Now that you have the factory speaker removed, lets begin on the prep of the factory speaker mounting bracket. First use a box cutter blade and slice between the paper cone and the rubber foam surround on the speaker.
















Once you have completed the slicing, you should have something like this. The paper cone and rubber foam surround is totally seperated, but the rubber foam surround is still attached to the mounting frame as this will help in sealing the new speaker to the mounting bracket.








Now peel back the paper cone to reveal the 2 copper wires from the factory connector to the speaker coil. Cut the 2 wires towards the coil side.
















Now flip the entire speaker over, looking at it from the bottom. You will see 6 plastic spokes holding the speaker magnet in place. Use a Dremel over an air saw to cut the 6 spokes smooth with the round outside part of the mount.








You can now remove the speaker from the mount. You should have 2 seperate parts like this.
















Here is an underside view showing that this is the factory speaker mounting with the factory connector still intact.








Now you need to de-solder the 2 copper wires from the solder points inside the mount on the factory connector. I didn't remove the solder, just heat it up enough to remove the wires. I then used the wires that came with the new Sony speakers and heta the solder up again and inserted them in the solder. I added a little more solder to make sure I had a proper connection. Make sure to check the proper polarity. The red with a white trace at the factory connector on the door was my positive. You should now have what is in the picture below.
















I now positioned the new Sony 5 1/4" speaker over the mounting bracket. There are 4 sets of mounting tabs on the new speaker that needed to be bent upwards to make the speaker fit down inside the plastic ring. Once these were bent properly, the speaker dropped right in and fit perfectly with the right clearance all the way around.
















Now use a 5/64" drill bit to pre-drill the holes for the #6 x 3/8" sheet metal screws. These screws will be used to secure the speaker to the mounting bracket.
















I screwed down the speaker to make sure the screws would hold and to start the screws in some. Don't leave the speaker mounted as you need to re-mount the bracket to the vehicle door. I used 4 10-24 x 1/2" machine screws, 4 #10 flat washers and 4 10-24 flange nuts to secure the bracket to the door. This is where the nice and clean holes from the beginning steps help. Put the flange nut on the inside of the door and the washer behind the screw head over the mounting bracket.
























Now you can plug your new speaker back in and screw it back down to the bracket.

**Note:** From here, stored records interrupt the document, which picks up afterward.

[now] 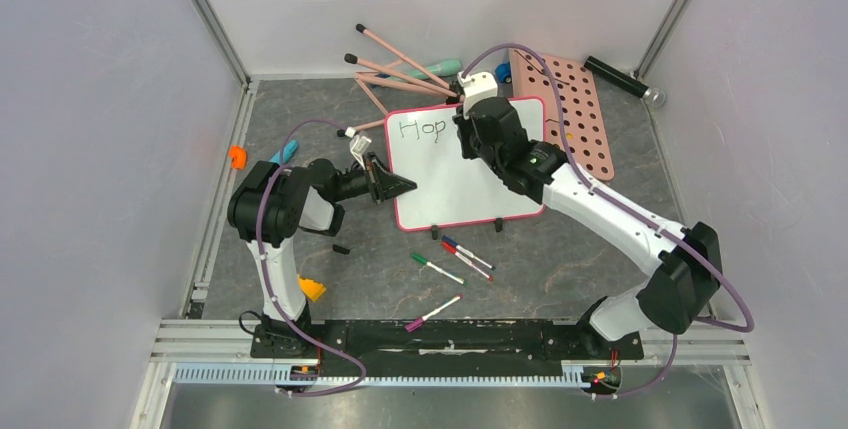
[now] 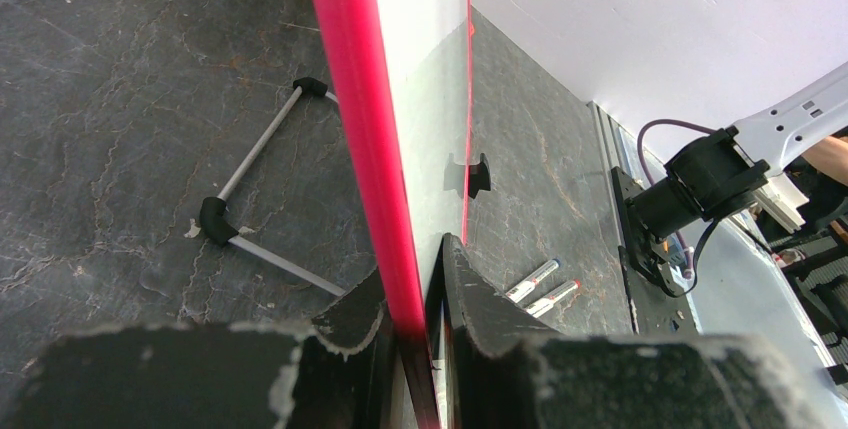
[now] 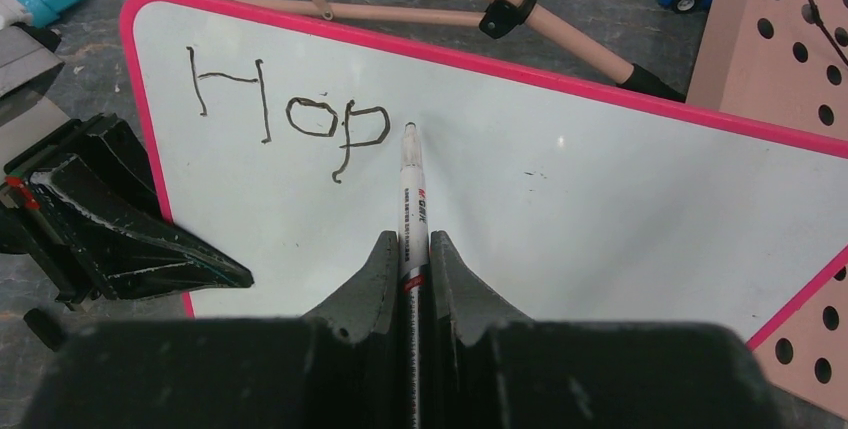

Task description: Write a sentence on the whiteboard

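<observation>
1. Position of the work. The whiteboard [image 1: 455,189] lies flat on the dark table between the two arms. Its far right corner is just beside the perforated pink panel [image 1: 580,114]. Spare markers [image 1: 466,255] lie on the table near its front edge.

2. Left tool. The left gripper [image 2: 412,289] pinches the board's left rim, with one finger on each face, so we judge that it steadies the board for writing.

3. Right tool. The right gripper [image 3: 410,244] has its jaws pressed together on a white marker [image 3: 411,184], which points away from the wrist. The tip sits at the board surface just right of the last letter. We cannot tell whether it touches or hovers just above.

4. Progress. The sentence [image 3: 290,114] so far consists of three black letters, "Hop", in the upper left corner. We judge this an unfinished first word. The rest of the surface is bare, so nearly all of the writing is left, and the next stroke would begin immediately right of the "p".
</observation>
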Controlling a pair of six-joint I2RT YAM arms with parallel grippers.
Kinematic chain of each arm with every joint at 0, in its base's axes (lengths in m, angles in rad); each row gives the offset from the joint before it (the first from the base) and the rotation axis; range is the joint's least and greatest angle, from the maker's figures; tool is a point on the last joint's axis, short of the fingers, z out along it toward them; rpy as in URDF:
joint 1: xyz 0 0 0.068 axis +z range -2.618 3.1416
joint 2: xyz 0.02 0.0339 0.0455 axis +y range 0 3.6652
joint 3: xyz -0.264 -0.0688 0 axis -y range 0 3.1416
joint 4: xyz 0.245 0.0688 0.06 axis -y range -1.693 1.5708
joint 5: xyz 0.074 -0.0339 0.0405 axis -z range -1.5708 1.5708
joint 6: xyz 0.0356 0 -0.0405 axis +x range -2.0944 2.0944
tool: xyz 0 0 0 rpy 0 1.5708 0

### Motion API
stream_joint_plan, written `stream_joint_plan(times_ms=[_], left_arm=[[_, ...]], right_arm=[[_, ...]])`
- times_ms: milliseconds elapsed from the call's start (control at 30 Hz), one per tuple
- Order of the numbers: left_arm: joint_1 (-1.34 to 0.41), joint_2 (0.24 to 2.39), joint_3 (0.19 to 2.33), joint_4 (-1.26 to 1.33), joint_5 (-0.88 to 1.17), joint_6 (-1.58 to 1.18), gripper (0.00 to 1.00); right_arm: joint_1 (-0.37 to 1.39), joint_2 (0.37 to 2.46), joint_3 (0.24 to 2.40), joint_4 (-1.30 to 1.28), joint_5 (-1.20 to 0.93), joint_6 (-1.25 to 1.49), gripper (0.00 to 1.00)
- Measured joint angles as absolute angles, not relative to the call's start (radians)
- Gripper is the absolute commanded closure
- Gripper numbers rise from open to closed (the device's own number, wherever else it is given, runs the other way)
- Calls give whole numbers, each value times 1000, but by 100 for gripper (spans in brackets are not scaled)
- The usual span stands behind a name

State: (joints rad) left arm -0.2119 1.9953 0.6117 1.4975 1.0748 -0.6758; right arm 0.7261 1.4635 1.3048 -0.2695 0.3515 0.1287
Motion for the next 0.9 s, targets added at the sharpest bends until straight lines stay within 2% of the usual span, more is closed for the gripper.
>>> stream_joint_plan(times_ms=[900], left_arm=[[-212, 1995, 612, 1497, 1075, -676, 97]], right_arm=[[712, 1501, 1296, -276, 342, 130, 100]])
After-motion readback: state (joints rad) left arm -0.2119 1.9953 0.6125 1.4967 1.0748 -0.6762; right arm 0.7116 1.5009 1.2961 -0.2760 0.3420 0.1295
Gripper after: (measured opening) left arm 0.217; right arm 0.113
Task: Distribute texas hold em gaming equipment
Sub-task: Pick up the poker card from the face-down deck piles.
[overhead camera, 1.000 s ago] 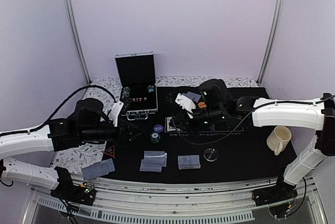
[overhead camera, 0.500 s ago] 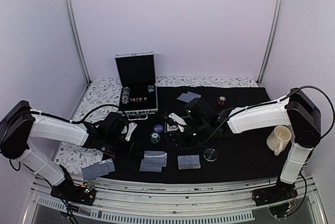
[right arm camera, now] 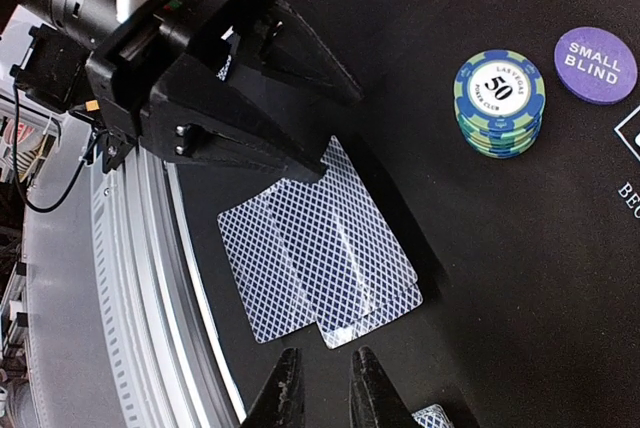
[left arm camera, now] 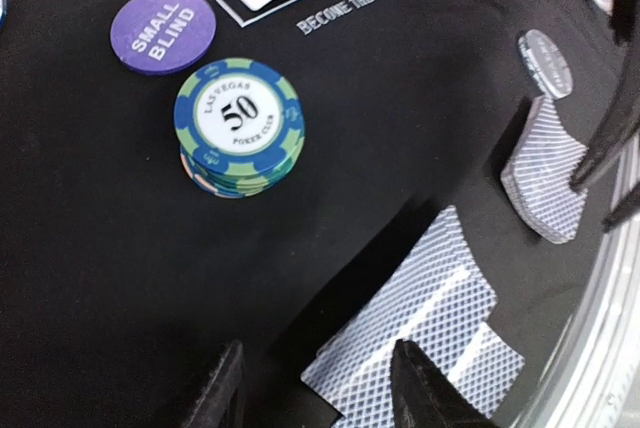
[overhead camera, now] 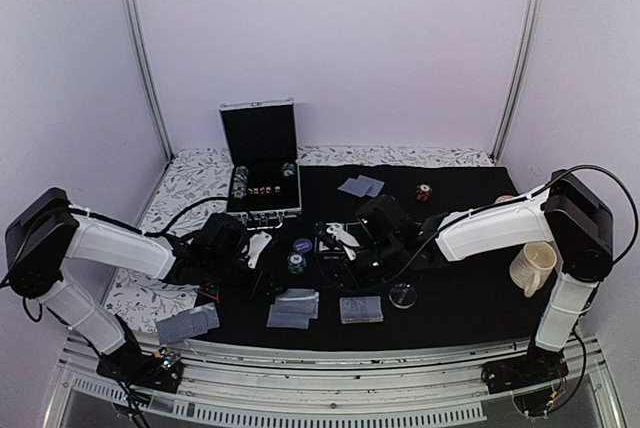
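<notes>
Pale lilac walls enclose a worktop (overhead camera: pixel 195 170) with a black mat (overhead camera: pixel 460 288) laid across its middle. Near the mat's front edge lie a few overlapping face-down cards (overhead camera: pixel 293 308). A second set (overhead camera: pixel 361 309) lies to their right and a third set (overhead camera: pixel 187 323) at the near left; they look dealt out as separate players' hands. Just beyond the first cards stands a green-and-blue chip stack (overhead camera: pixel 297 263), with the purple small-blind button (overhead camera: pixel 302 245) close behind it, probably marking that seat's stake. A clear disc (overhead camera: pixel 403 295) lies right of the second set.

The left fingers (left arm camera: pixel 222 393) hang open and empty, low over the first cards, well placed to pick one up or straighten them. The right fingers (right arm camera: pixel 283 388), barely parted and holding nothing, point at the same cards from the other side.

Farther back, an open metal case (overhead camera: pixel 260 163) stands at the mat's far left. Two more cards (overhead camera: pixel 360 186) and a red-black chip (overhead camera: pixel 423 192) lie along the far edge, and a mug (overhead camera: pixel 532 266) sits at the right.
</notes>
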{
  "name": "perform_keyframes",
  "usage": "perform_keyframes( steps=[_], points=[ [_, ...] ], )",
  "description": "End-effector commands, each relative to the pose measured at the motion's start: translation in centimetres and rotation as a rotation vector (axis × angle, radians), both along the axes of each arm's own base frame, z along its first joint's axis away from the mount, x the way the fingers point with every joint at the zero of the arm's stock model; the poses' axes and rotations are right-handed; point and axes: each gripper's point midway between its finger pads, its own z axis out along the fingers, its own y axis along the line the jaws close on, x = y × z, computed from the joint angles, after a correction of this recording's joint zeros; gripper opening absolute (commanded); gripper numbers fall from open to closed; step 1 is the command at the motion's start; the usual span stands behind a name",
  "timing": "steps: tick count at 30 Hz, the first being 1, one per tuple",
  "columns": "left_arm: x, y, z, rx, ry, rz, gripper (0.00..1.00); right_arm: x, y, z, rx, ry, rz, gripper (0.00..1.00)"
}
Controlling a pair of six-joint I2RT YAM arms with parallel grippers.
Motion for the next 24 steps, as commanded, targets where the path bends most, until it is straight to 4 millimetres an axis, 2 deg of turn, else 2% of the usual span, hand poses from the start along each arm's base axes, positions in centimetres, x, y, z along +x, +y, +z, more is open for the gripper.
perform_keyframes(
  steps=[1, 8, 24],
  points=[
    [0.7, 0.1, -1.0, 0.058, 0.003, -0.002, 0.50, 0.0, 0.2, 1.7, 0.048, -0.011, 0.008, 0.18],
    [0.3, -0.1, -1.9, 0.067, 0.024, -0.021, 0.47, -0.3, -0.1, 1.7, 0.044, -0.014, 0.013, 0.18],
    [-0.6, -1.0, -1.4, 0.030, 0.042, -0.085, 0.28, -0.2, -0.1, 1.9, 0.035, -0.019, 0.017, 0.18]
  ],
)
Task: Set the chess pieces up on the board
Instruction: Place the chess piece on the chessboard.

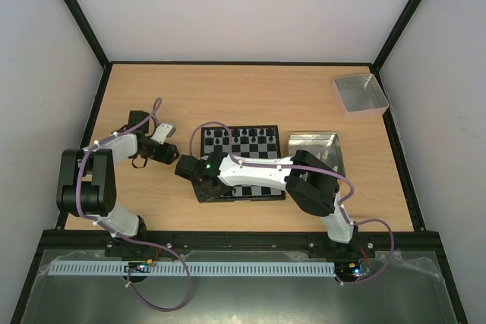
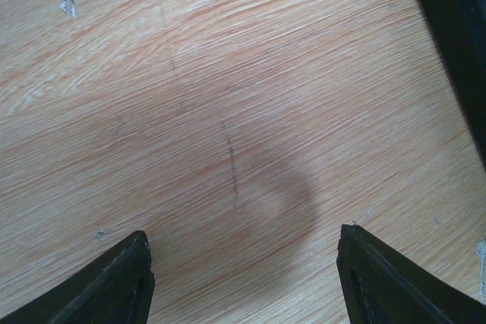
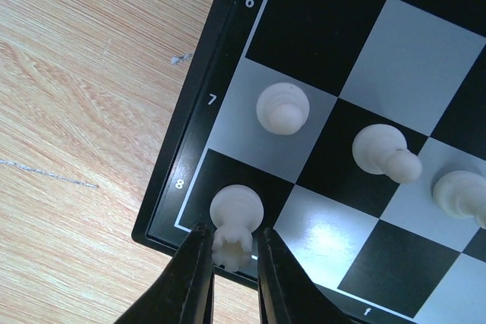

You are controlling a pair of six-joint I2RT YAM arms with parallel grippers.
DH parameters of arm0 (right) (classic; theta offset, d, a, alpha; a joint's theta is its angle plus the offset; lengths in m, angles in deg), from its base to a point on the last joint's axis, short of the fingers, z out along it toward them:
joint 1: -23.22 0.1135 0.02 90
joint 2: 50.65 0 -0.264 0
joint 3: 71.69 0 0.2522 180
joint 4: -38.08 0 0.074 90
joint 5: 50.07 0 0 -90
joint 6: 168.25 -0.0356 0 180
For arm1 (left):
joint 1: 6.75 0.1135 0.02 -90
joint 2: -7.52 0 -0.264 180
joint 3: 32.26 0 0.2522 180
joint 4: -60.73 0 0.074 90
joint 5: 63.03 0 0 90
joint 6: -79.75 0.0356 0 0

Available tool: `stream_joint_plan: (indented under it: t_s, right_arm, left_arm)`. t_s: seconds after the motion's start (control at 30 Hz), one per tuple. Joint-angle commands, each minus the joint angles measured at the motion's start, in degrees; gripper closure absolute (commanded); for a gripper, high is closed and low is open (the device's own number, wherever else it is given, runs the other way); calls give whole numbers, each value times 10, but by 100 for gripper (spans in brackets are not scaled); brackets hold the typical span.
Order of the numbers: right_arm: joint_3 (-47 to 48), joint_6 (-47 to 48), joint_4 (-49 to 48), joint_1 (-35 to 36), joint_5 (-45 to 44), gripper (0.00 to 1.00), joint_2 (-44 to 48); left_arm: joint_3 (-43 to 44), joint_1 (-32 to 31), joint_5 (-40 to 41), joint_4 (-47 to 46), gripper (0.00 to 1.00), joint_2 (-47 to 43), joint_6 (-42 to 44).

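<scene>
The board [image 1: 254, 154] lies mid-table, with black pieces [image 1: 231, 136] on its far rows. My right gripper [image 1: 202, 190] is over the board's near-left corner. In the right wrist view the gripper [image 3: 232, 230] is shut on a white rook [image 3: 237, 206] that stands on the dark corner square beside the rim's "8". Three white pawns [image 3: 282, 108] stand along the neighbouring row. My left gripper [image 1: 173, 155] hovers left of the board. In its wrist view it [image 2: 244, 233] is open and empty over bare wood, with the board's rim [image 2: 456, 36] at the top right.
A shiny metal tray [image 1: 313, 135] lies right of the board. A grey square box [image 1: 361, 94] stands at the back right corner. The right arm stretches across the board's near rows. Dark frame rails edge the table.
</scene>
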Motion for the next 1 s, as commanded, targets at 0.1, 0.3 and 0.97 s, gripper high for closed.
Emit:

At this point before putting the door panel back on, test your new speakers and correct an issues if they are present. You don't want to find out after that you need to remove the door panel again. Once everything is tested, put the door back together and enjoy!


----------



## siren001 (Nov 6, 2009)

nice job, is there any way to directly replace the speakers without using that adapter? or replace them directly into the door and still roll the window all the way down.


----------



## siren001 (Nov 6, 2009)

bump anyone>?


----------



## siatidemon (Jun 6, 2010)

Sorry for the late reply. No there is no way to replace the speakers without using some sort of adapter bracket as the door doesn't have enough depth to hold a speaker and roll down the window. There is about 1" to 1 1/2" in the door and most speakers are 2 1/2" to 3 1/2" in depth depending on the speaker size you buy. There are special adapters for sale online that replace the whole factory speaker assembly and allow you to mount a 6 1/2" speaker in the door, but I wanted to try to replace the speaker without buying the extra adapter.


----------



## siren001 (Nov 6, 2009)

Thanks for the info, 

Any idea where to get the adapters? Is this the same story for the front doors? 
thanks


----------



## siatidemon (Jun 6, 2010)

I have seen some excellent made plastic adapters on ebay, stay away from the fiberboard or wood ones. Read numerous posts of them leaking unless you use some kind of sealant when attaching them to the door. I have also seen some offered at Best Buy, Scosche model # SAVW6. Can't testify if they work as stated. I am not really sure about the front door speakers as I have been luck to not have to replace them yet.


----------



## siren001 (Nov 6, 2009)

any idea what they would be called on Ebay, i just want better speakers than the paperones that are in there. 

Are adapters also needed for the middle speakers also?


----------



## siatidemon (Jun 6, 2010)

Just do a general search for "jetta speaker adapter". These look to be of great quality for speaker adapters. 

http://cgi.ebay.com/ebaymotors/6-Sp...28QQitemZ310218846248QQptZCarQ5fAudioQ5fVideo


----------